# The rare Omega Geneve.



## Guest (Mar 18, 2003)

Hello All.

Most people equate the Geneve with Omegas base line from 1967-79.

However there is a little known Geneve line of far higher quality.

When Omega took first ,second and third place in the chronometer competition held at the Geneva observatory in 1952 they decided to build a line of watches to commerorate the victory and named Geneve after the city where the competition took place.

They share some features with the Constellation line by having a pie pan shaped dial with cross hairs and an applied Omega name.

Although surprisingly not chronometer spec'd.

In Omegas pecking order they came above the Seamaster line and just below the Constellation.

I've wanted one for a while now and the reason I'm rambling on is that I managed to get one off ebay whilst just beating out a fellow forummer.

Sorry Steve









It arrived this morning and I am very pleased with it.

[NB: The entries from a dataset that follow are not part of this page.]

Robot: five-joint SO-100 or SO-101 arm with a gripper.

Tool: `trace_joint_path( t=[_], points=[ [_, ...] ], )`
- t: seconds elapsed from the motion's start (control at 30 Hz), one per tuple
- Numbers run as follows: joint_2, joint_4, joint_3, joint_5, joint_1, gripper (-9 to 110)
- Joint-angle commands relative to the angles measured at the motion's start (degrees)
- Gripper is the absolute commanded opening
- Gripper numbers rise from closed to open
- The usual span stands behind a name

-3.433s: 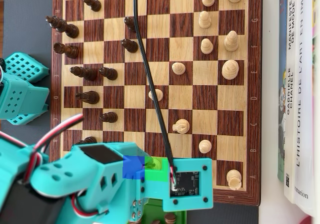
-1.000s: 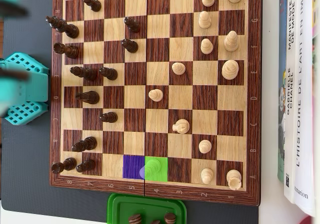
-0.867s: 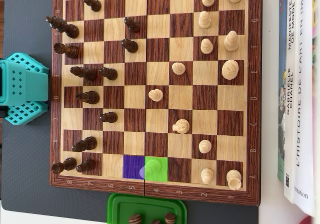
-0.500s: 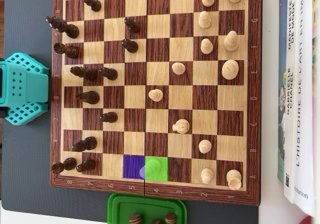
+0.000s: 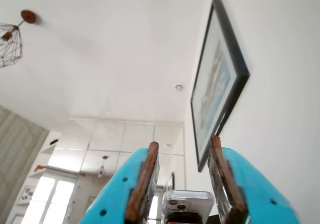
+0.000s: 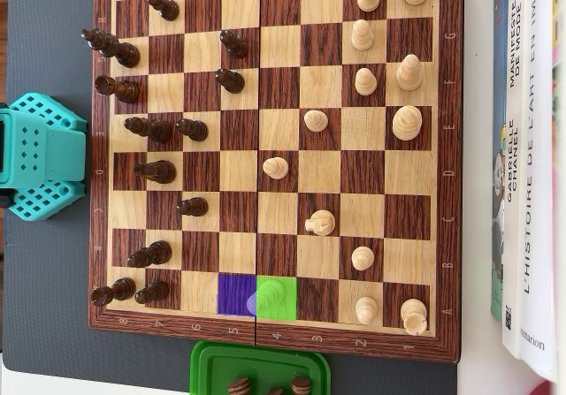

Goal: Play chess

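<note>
In the overhead view the wooden chessboard fills the frame. Dark pieces stand on its left half and light pieces on its right half. One square in the bottom row is marked purple and the square beside it green. The teal arm sits folded off the board's left edge. In the wrist view my gripper points up at the ceiling. It is open, with nothing between its brown-padded fingers.
A green tray below the board holds captured dark pieces. Books lie along the board's right side. In the wrist view a framed picture hangs on the wall and a phone hangs overhead.
The arm, which reached over the board's lower edge 3.4 s ago, has pulled back to the left and folded up. Nothing on the board has moved in the last second.
</note>
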Motion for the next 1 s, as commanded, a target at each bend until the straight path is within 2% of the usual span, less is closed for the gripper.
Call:
trace_joint_path(
  t=[0.0, 0.17, 0.53, 0.97],
  points=[
    [3.0, -0.4, 1.4, -0.4, 0.1, 15],
    [5.8, -1.9, 3.9, -0.4, 0.1, 15],
    [5.7, -21.3, 9.1, -3.6, 0.4, 15],
    [5.7, -33.5, 12.7, -3.6, -0.1, 15]
  ],
)
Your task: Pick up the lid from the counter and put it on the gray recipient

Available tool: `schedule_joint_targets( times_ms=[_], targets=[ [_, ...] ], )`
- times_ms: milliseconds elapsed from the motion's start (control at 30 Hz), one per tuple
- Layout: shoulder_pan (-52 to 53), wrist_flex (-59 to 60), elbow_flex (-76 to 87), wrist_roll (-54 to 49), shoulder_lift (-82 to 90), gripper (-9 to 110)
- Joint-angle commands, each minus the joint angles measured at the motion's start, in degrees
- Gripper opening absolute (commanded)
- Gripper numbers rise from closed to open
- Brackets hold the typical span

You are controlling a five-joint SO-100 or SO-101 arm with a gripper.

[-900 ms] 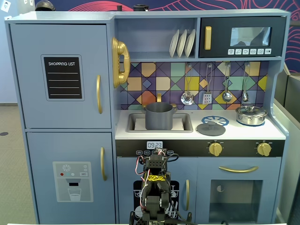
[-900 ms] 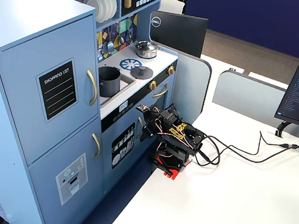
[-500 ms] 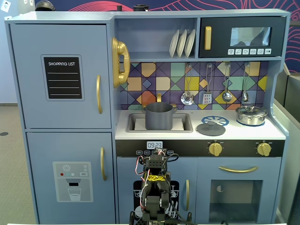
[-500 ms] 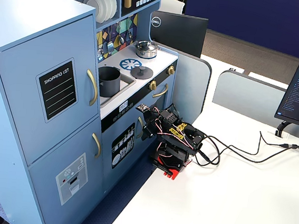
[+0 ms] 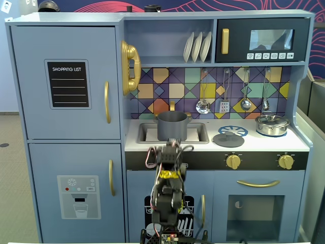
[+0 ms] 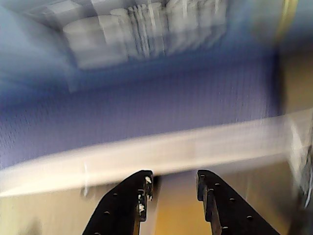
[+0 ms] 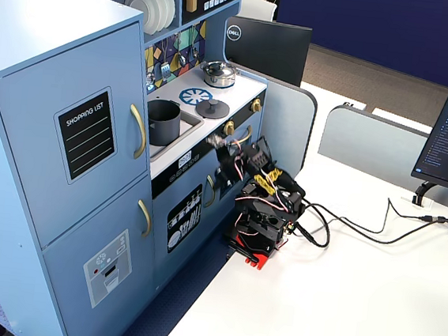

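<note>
I see the lid, a flat matte dark gray disc with a small central knob, lying on the white counter just right of the sink, partly over a blue-and-white burner print. The gray recipient, a tall matte cylinder, stands open-topped in the sink basin; in another fixed view it sits left of the lid. A shorter shiny silver pot with its own lid stands at the counter's right end. The toy kitchen is pale blue painted wood with gold handles; a black panel on its upper left door reads "SHOPPING LIST". The angled fixed view alone shows a black monitor back marked "DELL" and the white table carrying the arm's base. The wrist view is motion-blurred; it shows the gripper with two black perforated jaws parted by a moderate gap, holding nothing, facing blue cabinet front.
</note>
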Motion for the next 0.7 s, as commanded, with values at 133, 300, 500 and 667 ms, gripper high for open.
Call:
schedule_joint_targets(
  times_ms=[133,300,500,667],
  targets=[
    [9.3,-11.9,-13.4,-6.0,-3.6,0],
    [18.3,-46.0,-4.9,-1.6,2.5,0],
    [25.2,-67.1,0.9,-1.2,-1.5,0],
    [28.4,-75.8,1.0,-1.6,-10.1,2]
  ],
)
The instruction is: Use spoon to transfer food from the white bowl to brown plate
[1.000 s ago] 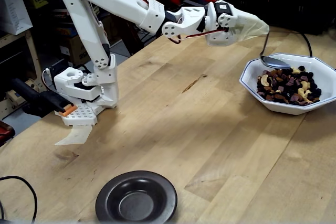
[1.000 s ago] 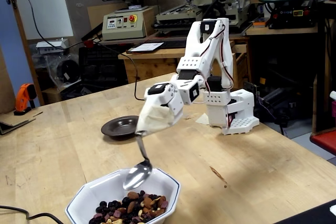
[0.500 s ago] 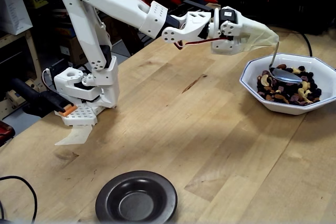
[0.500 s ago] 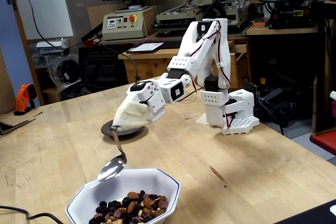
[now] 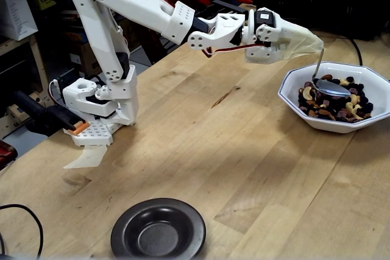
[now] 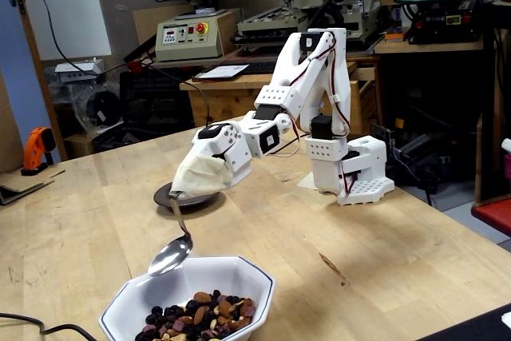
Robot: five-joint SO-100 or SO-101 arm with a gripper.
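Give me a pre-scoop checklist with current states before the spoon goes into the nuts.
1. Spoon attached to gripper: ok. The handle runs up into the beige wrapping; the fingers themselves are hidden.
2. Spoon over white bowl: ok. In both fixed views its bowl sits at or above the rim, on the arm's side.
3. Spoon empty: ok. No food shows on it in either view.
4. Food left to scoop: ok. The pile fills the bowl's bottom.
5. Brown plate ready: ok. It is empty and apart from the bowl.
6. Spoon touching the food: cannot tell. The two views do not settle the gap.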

It has small aging on the dial , to be expected it is 43 years old!

Pink gold with a calibre 552 movement.

Unfortunately the crown has been replaced with a non Omega job, but it has just been serviced according to the seller and I would acquiese with that as the movement is immaculately clean.

So it'll get a new pink gold Omega crown at its next service.

The way to tell one Geneve from the other as I recently posted is that the later cheaper line has Geneve in small lower case letters whereas the early desireable model has Geneve in fancy script.

As earlier stated it is a 1960 model and has a strong resemblance to the early Constellations.

My usual rotten pics below, it really does look a lot better in real life!

Cheers,

Neil.


----------



## therocs (Feb 24, 2003)

I am glad it went to a good home even if it wasn't mine









Regards,

Steve. (aka always the bridesmaid )


----------



## Guest (Mar 21, 2003)

As a footnote to the saga.

As far as I can tell the Geneve is running dead on since I put it on on Monday.

I've never seen the like on a vintage watch

I know it had just been serviced but this is ridiculous.









Cheers,

Neil.


----------



## therocs (Feb 24, 2003)

Do you have to rub it in


----------